It's the energy system, stupid

It's the energy system, stupid

What remains of the submerged Gary Qasruka village, which was abandoned in 1985 and partly resurfaced recently following a large drop in the water level in Dohuk Dam due to drought, in the northern Iraqi city of Dohuk. (Photo: AFP)
What remains of the submerged Gary Qasruka village, which was abandoned in 1985 and partly resurfaced recently following a large drop in the water level in Dohuk Dam due to drought, in the northern Iraqi city of Dohuk. (Photo: AFP)

Ordinary people around the world are suffering from two massive, overlapping problems: surging living costs and the fallout from a rapidly warming climate. In the Horn of Africa, 22 million people are at risk of starvation, owing to the failure of four consecutive rainy seasons and soaring global grain prices.

Making matters worse, high fuel prices, exacerbated by Russia's invasion of Ukraine, are pushing communities and businesses across Africa to the brink of collapse.

And in Europe, a summer of record-breaking heat is about to give way to a crippling winter as the high cost of gas drives up energy prices for everyone.
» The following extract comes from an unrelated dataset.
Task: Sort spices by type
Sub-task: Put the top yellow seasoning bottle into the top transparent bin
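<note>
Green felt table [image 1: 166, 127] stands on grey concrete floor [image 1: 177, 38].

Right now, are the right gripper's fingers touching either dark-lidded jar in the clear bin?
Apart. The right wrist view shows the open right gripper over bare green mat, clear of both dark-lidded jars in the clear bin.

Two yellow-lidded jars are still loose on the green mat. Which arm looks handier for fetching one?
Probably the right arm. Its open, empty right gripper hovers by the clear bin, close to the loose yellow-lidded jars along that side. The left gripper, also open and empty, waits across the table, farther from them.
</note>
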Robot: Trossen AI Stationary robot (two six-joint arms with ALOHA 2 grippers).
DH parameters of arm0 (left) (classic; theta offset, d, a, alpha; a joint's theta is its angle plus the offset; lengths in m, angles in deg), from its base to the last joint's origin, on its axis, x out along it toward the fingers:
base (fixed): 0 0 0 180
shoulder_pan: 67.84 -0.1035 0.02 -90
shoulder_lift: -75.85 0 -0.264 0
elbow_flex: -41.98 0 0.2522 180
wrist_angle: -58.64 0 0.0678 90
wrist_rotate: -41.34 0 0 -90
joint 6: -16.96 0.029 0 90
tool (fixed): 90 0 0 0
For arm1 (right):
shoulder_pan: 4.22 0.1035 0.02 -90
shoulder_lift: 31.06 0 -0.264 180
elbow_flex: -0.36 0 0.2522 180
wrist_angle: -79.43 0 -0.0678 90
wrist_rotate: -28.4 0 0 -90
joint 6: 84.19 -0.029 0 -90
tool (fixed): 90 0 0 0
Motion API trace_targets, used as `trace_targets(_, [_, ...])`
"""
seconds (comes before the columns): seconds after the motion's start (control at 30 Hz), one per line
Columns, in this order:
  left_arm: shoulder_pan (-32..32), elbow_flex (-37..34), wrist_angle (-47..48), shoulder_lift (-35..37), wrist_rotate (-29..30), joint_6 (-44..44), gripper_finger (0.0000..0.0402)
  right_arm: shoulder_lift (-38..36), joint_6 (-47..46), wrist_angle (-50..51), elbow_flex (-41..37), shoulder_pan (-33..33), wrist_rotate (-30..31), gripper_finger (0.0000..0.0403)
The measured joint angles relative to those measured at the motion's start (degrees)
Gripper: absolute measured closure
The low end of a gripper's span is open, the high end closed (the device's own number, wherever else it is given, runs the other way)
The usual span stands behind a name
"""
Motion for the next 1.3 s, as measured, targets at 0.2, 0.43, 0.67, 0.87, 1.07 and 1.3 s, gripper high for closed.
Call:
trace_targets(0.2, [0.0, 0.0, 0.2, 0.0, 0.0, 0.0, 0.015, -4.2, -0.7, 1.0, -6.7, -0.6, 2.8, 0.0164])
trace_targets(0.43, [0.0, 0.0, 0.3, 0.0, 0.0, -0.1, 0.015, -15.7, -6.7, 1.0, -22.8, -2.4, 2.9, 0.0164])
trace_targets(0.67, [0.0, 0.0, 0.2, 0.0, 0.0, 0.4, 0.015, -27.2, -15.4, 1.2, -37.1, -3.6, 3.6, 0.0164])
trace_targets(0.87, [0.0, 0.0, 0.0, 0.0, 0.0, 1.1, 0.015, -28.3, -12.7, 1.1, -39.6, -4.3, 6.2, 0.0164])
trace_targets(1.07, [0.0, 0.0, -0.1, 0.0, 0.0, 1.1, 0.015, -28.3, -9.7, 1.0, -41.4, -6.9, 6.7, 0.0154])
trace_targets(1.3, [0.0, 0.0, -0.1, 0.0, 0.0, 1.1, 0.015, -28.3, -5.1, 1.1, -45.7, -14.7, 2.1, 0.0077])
While one should be careful not to oversimplify global problems that manifest differently in different regions, it is impossible to ignore the root cause of today's food, energy, and cost-of-living crises: our fossil-fuel-dependent energy system is broken.

For many years, the fossil-fuel industry has argued that its products offer a fast track to cheap energy and economic development. Yet this claim has been proven wrong time and again. Decades of fossil-fuel development have not served the 600 million people (a figure that continues to rise) in Sub-Saharan Africa who still lack access to energy.

Fossil-fuel prices are inherently volatile, and it is vulnerable communities that suffer most from wild fluctuations in global hydrocarbon markets. In the United Kingdom, this year's spike in gas prices has led to an 80% increase in projected household energy bills.

In the coming months, many lower-income families will be forced to choose between heating and eating. Meanwhile, BP, Chevron, ExxonMobil, Total, and Shell raked in profits of $59 billion (2 trillion baht) just in the second quarter of this year.

Worse, the pain that many are already feeling this year pales in comparison to what awaits us if we continue to burn fossil fuels. Earlier this year, the Intergovernmental Panel on Climate Change warned that if we want to avoid catastrophic warming scenarios, we cannot build any new fossil-fuel infrastructure, and we must rapidly phase out the fossil fuels that we are already using.

Similarly, in 2021, the head of the International Energy Agency declared that "If governments are serious about the climate crisis, there can be no new investments in oil, gas, and coal, from now -- from this year."

It would be madness to think that the current congeries of global crises can be solved with our current energy systems. More investments in fossil-fuel infrastructure and exploration will result in more pain and uncertainty for households, greater concentrations of profits and wealth, and unliveable climatic conditions for billions of people. But that's what we're getting: The OECD and the IEA report that government fossil-fuel subsidies around the world almost doubled in 2021, reaching $697 billion.

If we want reliable, clean, affordable energy for all, the quickest and most effective solution is to increase investment in renewables, energy efficiency, and integrated power grids.

Electricity from solar and wind is now cheaper than electricity from gas, and the prices don't undergo dangerous fluctuations. In the UK, where successive governments have failed to lead on building renewable-energy capacity, homeowners are taking it upon themselves to install solar panels because they know that the investment will pay for itself in lower energy bills.

Renewables are also a faster and cheaper way to expand energy access in rural Africa. Because they can be located closer to the point of consumption, they have been found to be more viable than building transmission lines from centralised gas-fuelled power stations.

In pursuing the system-wide shift that we need, developed-country governments can pay their own way. But they also must do more to help finance the Global South's energy transition. The International Renewable Energy Agency estimates Africa will need annual investments of $70 billion to ensure access to clean energy for all.

More broadly, there will need to be large-scale investments in solar supply chains to reduce many countries' dependence on China, which is another source of economic risk, with supply disruptions fuelling price surges.

In the run-up to COP26 last November, the global climate-financing gap was a hot topic. But the rich world's 2009 pledge to provide the developing world with at least $100 billion in climate financing per year by 2020 still is not being met. Without a substantial increase in finance from the advanced economies, there will be no global transition to a better energy system.

The energy and cost-of-living crises are affecting people everywhere -- from the north of England and northern Uganda to Florida and Pakistan. In time, investments in resilience and clean energy will pay for themselves, in contrast to investments that funnel profits to a few multinationals and rogue, warmongering petrostates.

Unless we seize the moment, democratic stagnation, rising inequality, social unrest, and other deepening structural problems are likely to get even worse. If we make the right decisions today, we can create the conditions for a more stable, equal, and prosperous future. ©2022 Project Syndicate


Vanessa Nakate is a Ugandan climate-justice activist. Rachel Kyte, a former UN climate envoy, is Dean of the Fletcher School at Tufts University.